In ogni caso, il tema merita fin d’ora d’essere affrontato, perché, al di là del fatto che tale riconoscimento sia già integrato o meno, il suo avvento non tarderà. Si pensi alle cronache degli ultimi mesi, e al controllo che le Autorità, anche europee, hanno svolto sui territorio per contenere l’emergenza covid-19. Tale applicazione potrebbe essere ricordata, nel prossimo futuro, come una “fase pilota”, preliminare all’utilizzo del drone anche come dotazione fruibile per scopi di pubblica sicurezza e, segnatamente, per l’individuazione di ricercati e latitanti. In tal caso, evidentemente, il semplice riconoscimento visuale (quello cioè fondato su forme e colori degli oggetti) non sarebbe più sufficiente, non essendo più ammissibile alcun errore sull’effettiva identità di un soggetto. Ecco allora dove s’insinuerebbe la necessità di una tecnologia ben più affidabile, come il riconoscimento facciale, che finirebbe poi, con tutta probabilità, per diventare una feature “di serie” anche per molti droni disponibili sul mercato.

Un reale allarme, sotto questo profilo, pare quindi solo rimandato; l’intervento sulla materia, invece, non è più procrastinabile. Ciò di cui si avverte il bisogno non riguarda solo la regolamentazione dell’utilizzo degli apparecchi, tema già presidiato da ENAC e autorità internazionali omologhe, ma anche il necessario adeguamento delle privacy policies degli APR – principalmente di produzione extraeuropea – agli standard GDPR: un approdo raggiungibile solo con l’armonizzazione delle legislazioni.

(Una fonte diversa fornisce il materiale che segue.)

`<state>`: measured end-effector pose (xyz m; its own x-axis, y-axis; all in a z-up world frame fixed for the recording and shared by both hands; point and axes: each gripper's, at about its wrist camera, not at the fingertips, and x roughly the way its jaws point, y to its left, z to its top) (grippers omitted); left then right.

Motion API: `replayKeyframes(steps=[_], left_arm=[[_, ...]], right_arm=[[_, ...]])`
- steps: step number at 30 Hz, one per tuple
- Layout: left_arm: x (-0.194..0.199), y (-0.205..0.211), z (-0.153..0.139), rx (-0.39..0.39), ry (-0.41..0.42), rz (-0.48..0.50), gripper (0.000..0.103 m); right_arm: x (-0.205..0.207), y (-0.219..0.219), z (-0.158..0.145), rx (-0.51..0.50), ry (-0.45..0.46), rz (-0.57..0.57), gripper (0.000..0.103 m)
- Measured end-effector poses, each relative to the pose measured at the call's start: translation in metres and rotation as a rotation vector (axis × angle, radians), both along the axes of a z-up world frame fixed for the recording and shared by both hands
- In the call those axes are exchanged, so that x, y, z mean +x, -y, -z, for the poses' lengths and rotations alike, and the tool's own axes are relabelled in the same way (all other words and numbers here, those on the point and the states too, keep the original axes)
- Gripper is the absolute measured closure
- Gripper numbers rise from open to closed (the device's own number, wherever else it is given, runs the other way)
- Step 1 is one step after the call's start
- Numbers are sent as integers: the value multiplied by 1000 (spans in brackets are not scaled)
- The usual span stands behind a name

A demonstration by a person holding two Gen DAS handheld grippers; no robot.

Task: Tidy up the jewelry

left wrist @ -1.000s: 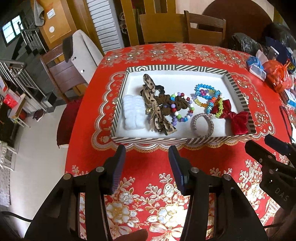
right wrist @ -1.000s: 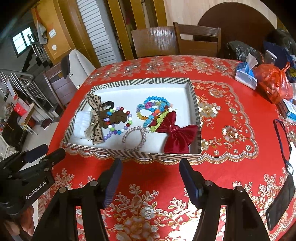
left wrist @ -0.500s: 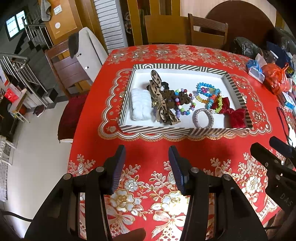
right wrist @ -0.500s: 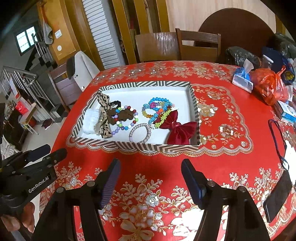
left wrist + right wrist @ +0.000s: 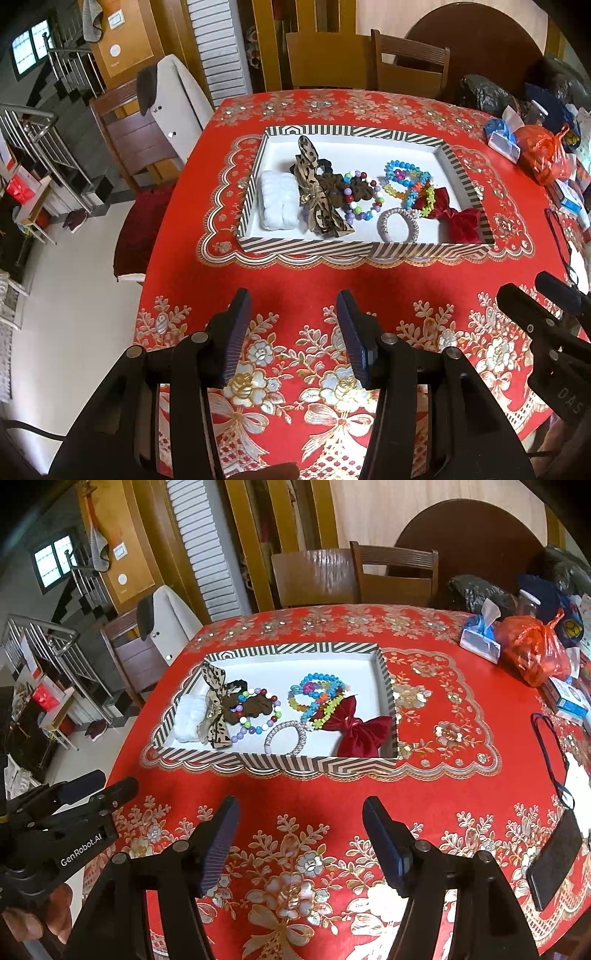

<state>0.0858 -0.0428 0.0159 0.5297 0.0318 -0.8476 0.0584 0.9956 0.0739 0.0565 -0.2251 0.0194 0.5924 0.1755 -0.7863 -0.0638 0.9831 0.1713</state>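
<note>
A striped tray [image 5: 362,249] with a white floor sits on the red floral tablecloth. In it lie a white scrunchie [image 5: 279,201], a leopard-print bow [image 5: 317,192], a multicoloured bead bracelet [image 5: 364,199] over a brown scrunchie, bright plastic bracelets [image 5: 406,181], a silver bracelet [image 5: 397,225] and a red velvet bow [image 5: 458,218]. My left gripper [image 5: 292,299] hovers open and empty over the cloth, short of the tray's near wall. Farther right, my right gripper [image 5: 301,805] is also open and empty. The same tray [image 5: 280,762] shows in the right wrist view.
A dark phone [image 5: 554,856] and a cord lie near the table's right edge. An orange bag [image 5: 532,653] and a tissue pack [image 5: 480,635] crowd the far right. Wooden chairs [image 5: 391,572] stand behind the table. The table's left edge drops to the floor.
Both grippers have drawn back from the tray, which now looks smaller and farther off. The right jaws stand slightly wider. The jewelry has not moved.
</note>
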Motion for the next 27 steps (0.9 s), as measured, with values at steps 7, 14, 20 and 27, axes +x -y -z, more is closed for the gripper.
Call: replayKeyframes(steps=[7, 14, 20, 27], left_arm=[[-4, -4, -1, 8, 2, 1, 56], [-7, -6, -1, 6, -5, 4, 56], [-8, -6, -1, 0, -7, 4, 56], [-7, -4, 1, -3, -16, 7, 56]], right_arm=[[-2, -6, -1, -2, 2, -12, 36], [-4, -9, -2, -8, 0, -21, 36], [-4, -8, -1, -11, -3, -15, 35], [-4, -9, 0, -15, -10, -21, 34]])
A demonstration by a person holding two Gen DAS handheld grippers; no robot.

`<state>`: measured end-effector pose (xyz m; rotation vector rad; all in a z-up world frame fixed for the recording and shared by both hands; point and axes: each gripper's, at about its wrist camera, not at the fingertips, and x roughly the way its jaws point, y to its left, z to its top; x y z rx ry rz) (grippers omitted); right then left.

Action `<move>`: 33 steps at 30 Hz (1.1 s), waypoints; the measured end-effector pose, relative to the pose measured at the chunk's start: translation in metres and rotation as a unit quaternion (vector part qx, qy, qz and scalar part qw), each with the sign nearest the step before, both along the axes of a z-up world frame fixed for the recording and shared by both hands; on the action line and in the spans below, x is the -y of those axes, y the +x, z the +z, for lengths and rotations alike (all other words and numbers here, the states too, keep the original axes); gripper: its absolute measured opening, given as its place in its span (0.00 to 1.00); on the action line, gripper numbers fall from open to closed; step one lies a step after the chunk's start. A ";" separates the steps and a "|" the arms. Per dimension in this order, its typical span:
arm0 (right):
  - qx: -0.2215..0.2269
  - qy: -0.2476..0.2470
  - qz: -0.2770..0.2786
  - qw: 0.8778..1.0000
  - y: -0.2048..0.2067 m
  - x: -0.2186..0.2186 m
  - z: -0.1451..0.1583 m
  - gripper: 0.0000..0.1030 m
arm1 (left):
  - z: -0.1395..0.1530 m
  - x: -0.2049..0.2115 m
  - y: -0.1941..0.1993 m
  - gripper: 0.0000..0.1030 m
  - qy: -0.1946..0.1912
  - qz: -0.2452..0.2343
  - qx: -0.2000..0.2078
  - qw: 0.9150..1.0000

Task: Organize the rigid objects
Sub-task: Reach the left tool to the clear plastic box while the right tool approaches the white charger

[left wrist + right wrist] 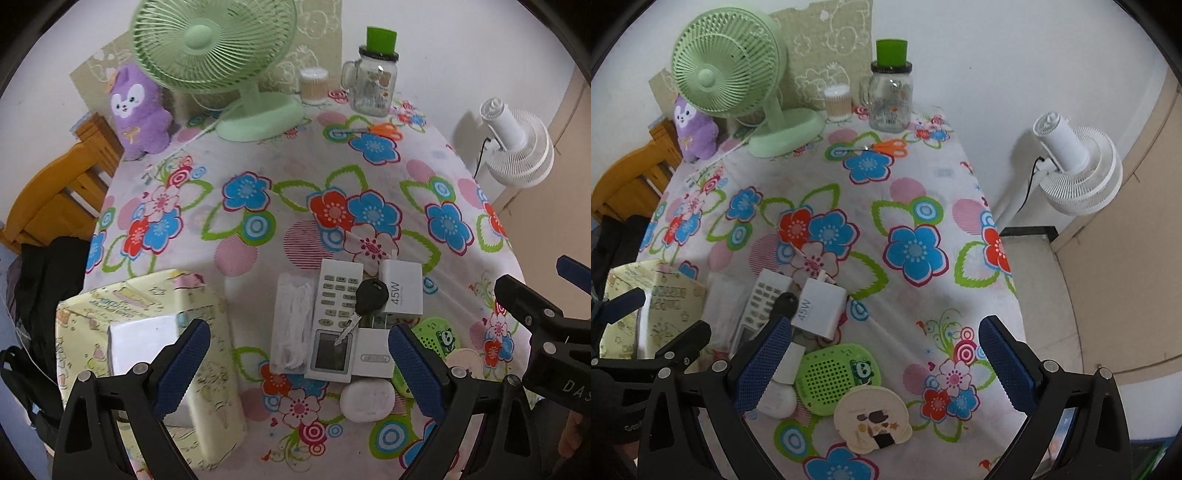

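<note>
Where keys lie: black-headed car key point(370, 291) atop white remote point(334, 317).

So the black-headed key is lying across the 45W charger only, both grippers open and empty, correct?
Not quite. In the left wrist view the key lies mainly across the white remote, its head just overlapping the 45W charger. The left gripper and right gripper are indeed open and empty.

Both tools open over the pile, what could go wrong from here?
1. The key lies loose across the remote and the 45W charger; lifting either would likely tip it off.
2. Items touch or overlap, so the left tool may nudge neighbours like the white case.
</note>
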<state>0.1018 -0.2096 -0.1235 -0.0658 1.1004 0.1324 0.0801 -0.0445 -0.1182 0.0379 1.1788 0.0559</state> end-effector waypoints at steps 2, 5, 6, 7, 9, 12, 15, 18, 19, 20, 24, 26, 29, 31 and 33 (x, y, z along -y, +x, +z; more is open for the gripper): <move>-0.004 0.002 -0.001 1.000 0.003 0.001 -0.006 0.99 | -0.006 0.002 0.004 0.95 0.001 0.000 -0.005 1.000; -0.015 0.004 -0.002 1.000 0.008 0.003 -0.015 0.99 | -0.016 0.003 0.010 0.94 0.001 0.002 -0.016 1.000; -0.018 0.004 -0.001 1.000 0.009 0.003 -0.018 0.99 | -0.019 0.003 0.012 0.93 0.000 0.004 -0.019 1.000; -0.021 0.004 0.000 1.000 0.010 0.003 -0.022 0.99 | -0.022 0.004 0.014 0.92 0.000 0.005 -0.024 1.000; -0.027 0.005 0.002 1.000 0.012 0.002 -0.028 0.99 | -0.028 0.005 0.017 0.87 0.002 0.008 -0.030 1.000; -0.035 0.006 0.004 0.999 0.015 0.000 -0.035 0.99 | -0.036 0.005 0.021 0.85 0.002 0.007 -0.041 0.999; -0.042 0.008 0.008 0.999 0.018 -0.004 -0.042 0.99 | -0.043 0.006 0.024 0.82 0.004 0.008 -0.051 0.999; -0.049 0.009 0.013 0.999 0.022 -0.008 -0.048 0.99 | -0.048 0.004 0.026 0.79 0.012 0.008 -0.055 0.998; -0.051 0.009 0.016 0.999 0.023 -0.010 -0.050 0.99 | -0.049 0.004 0.027 0.77 0.013 0.009 -0.058 0.998; -0.053 0.008 0.017 0.998 0.025 -0.012 -0.052 0.99 | -0.051 0.003 0.028 0.75 0.014 0.009 -0.060 0.998; -0.063 0.009 0.022 0.998 0.030 -0.019 -0.059 0.99 | -0.058 -0.001 0.030 0.62 0.011 0.010 -0.070 0.997; -0.070 0.010 0.024 0.997 0.033 -0.024 -0.064 0.99 | -0.062 -0.003 0.031 0.56 0.010 0.010 -0.077 0.997; -0.081 0.010 0.028 0.996 0.036 -0.029 -0.071 0.99 | -0.068 -0.006 0.032 0.45 0.006 0.011 -0.087 0.996; -0.087 0.009 0.029 0.996 0.038 -0.034 -0.075 0.99 | -0.072 -0.009 0.032 0.41 0.002 0.012 -0.095 0.995; -0.092 0.007 0.031 0.995 0.040 -0.038 -0.079 0.99 | -0.076 -0.011 0.032 0.36 -0.002 0.011 -0.102 0.995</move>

Ad oggi, infatti, sono tutt’altro che rassicuranti le regole d’ingaggio privacy dichiarate sulle informative dei principali produttori di droni. Vi si trova scritto, ad esempio, che le informazioni acquisite dagli apparecchi (immagini, dati posizionali, suoni, …) vengono condivisi dal titolare con soggetti terzi – per gran parte, anch’essi, extraeuropei – per finalità di marketing customizzato, o per finalità di monitoraggio e analisi dei dati, anche al fine di aiutare i partner a conoscere gli utenti, i loro interessi e le loro abitudini; ciò – si precisa – non solo su base anonima e/o aggregata, ma anche analizzando i loro dati “in chiaro”.

Le basi giuridiche a cui le policies riconducono questi trattamenti vengono indicate in modo disordinato e tutt’altro che circostanziato: vengono menzionate la base contrattuale, il legittimo interesse del titolare e il consenso (non un consenso specifico, ma quello generico prestato in fase d’inizializzazione dell’apparecchio), senza specificare chiaramente a quale trattamento e a quale finalità ciascuna base sia riferita.

Un’incuria, quella delle Big del settore, ingiustificabile, tanto più considerando che, in fase d’inizializzazione dell’APR, sul radiocomando si legge che la sola raccolta di contenuti da parte dell’app riguarda dati di diagnostica e di utilizzo dell’apparecchio, e non informazioni personali.

Non c’è quindi da sorprendersi se la privacy policy di una delle big del settore recita che il titolare neanche garantisce l’affidabilità di quanto dichiarato.

Ad oggi, quindi, le criticità non mancano e gli scenari futuri non paiono incoraggianti. La principale sfida per il prossimo futuro è quindi quella di alimentare la cultura giuridica che il GDPR, ormai da un quinquennio, sta cercando di diffondere, sensibilizzando così l’opinione pubblica mondiale verso un cambiamento che possa essere esportato anche oltre i lidi europei.